You gotta wonder why some guys would be flummoxed because the dude they’re propositioning doesn’t want to do what’s being proposed… and I’ve always thought that since a guy turning to the bi side is presumed to be down with anything, then it shouldn’t matter what’s on the table and the other guy is hyped to go with what got put down. Except, just like we have sexual preferences when it comes to women, duh, doesn’t it make sense that we’d have similar preferences when it came to men? And you can always tell the men who think like this because they will, invariably, ask you why you didn’t want to do whatever he put on the table.

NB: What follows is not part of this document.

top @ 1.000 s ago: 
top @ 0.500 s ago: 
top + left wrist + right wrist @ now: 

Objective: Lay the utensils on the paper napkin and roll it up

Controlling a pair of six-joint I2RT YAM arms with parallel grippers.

Like the guy who 86’d me because I don’t like kissing men. He assumed – and said – that if I was into sex with guys, I should be – and had to be – down with kissing so what was my problem? My problem wasn’t that I’d never kissed a guy… I just learned after much trial and error experiences that I don’t like kissing guys; it just doesn’t turn me on like kissing women does. You’d think that if I explained this clearly (and I did), well, you’d think that other things could proceed without that bit of foreplay… but, alas, nothing happened because neither of us were willing to set aside our individual preferences.
And it happens a lot and over things that run the gamut from being nitpicking to something major… and this covers a great deal of ground, as it were because there’s sex… and then there’s the way we all think sex is supposed to happen when we’re involved in it. I know what’s possible because sex can be incredibly diverse and you’re only limited to your imagination… and I can imagine a lot of shit… but then again, there’s that list of things I just will not do and, yes, I do have one even though I try to make it easy for people to get into my underwear. Like everyone, I have my pet peeves, like guys who won’t suck dick; I understand why they won’t and I respect that… but I don’t have to like it… and I usually don’t… but, yeah, there are times when I don’t want to be sucked… but that doesn’t happen very often. And, if you’re wondering, yep, I have kissed guys even though I already know I’m not fond of it… and I’ve done it to see if anything’s changed; just because it wasn’t pleasurable with guys in the past doesn’t mean it will never be pleasurable and if I don’t do it, I won’t know.
I’m just not all that keen of testing the waters very often – there’s a reason why women say that some men are horrible kissers, right?
If you don’t factor in some flexibility in your preferences – for instance, you’ll do a thing with the right guy and/or in the right situation or even depending on your mood at that exact moment – then you wind up like a lot of men looking to do the nasty with other men and not have any give in what you want to do with the other guy. I’m not saying that sticking tightly to your wants and desires is a bad thing – you want what you want and in the way you want it – but everything can still be negotiated right up to the point where you hit the line you’re never going to cross… but I still think the biggest “mistake” men make in this is assuming that if “Ralph” wants to fuck “Earl” in the ass, “Earl” is just going to go along with it… and that he has to and, oops, because “Earl” ain’t trying to hear that, the deal gets broken. “Earl” might be willing to do anything other than that but because “Ralph” wanted to fuck, “Ralph” isn’t going to be interested in a substitution, i.e., he’ll pass on getting a full blowjob because he’s unwilling to be flexible.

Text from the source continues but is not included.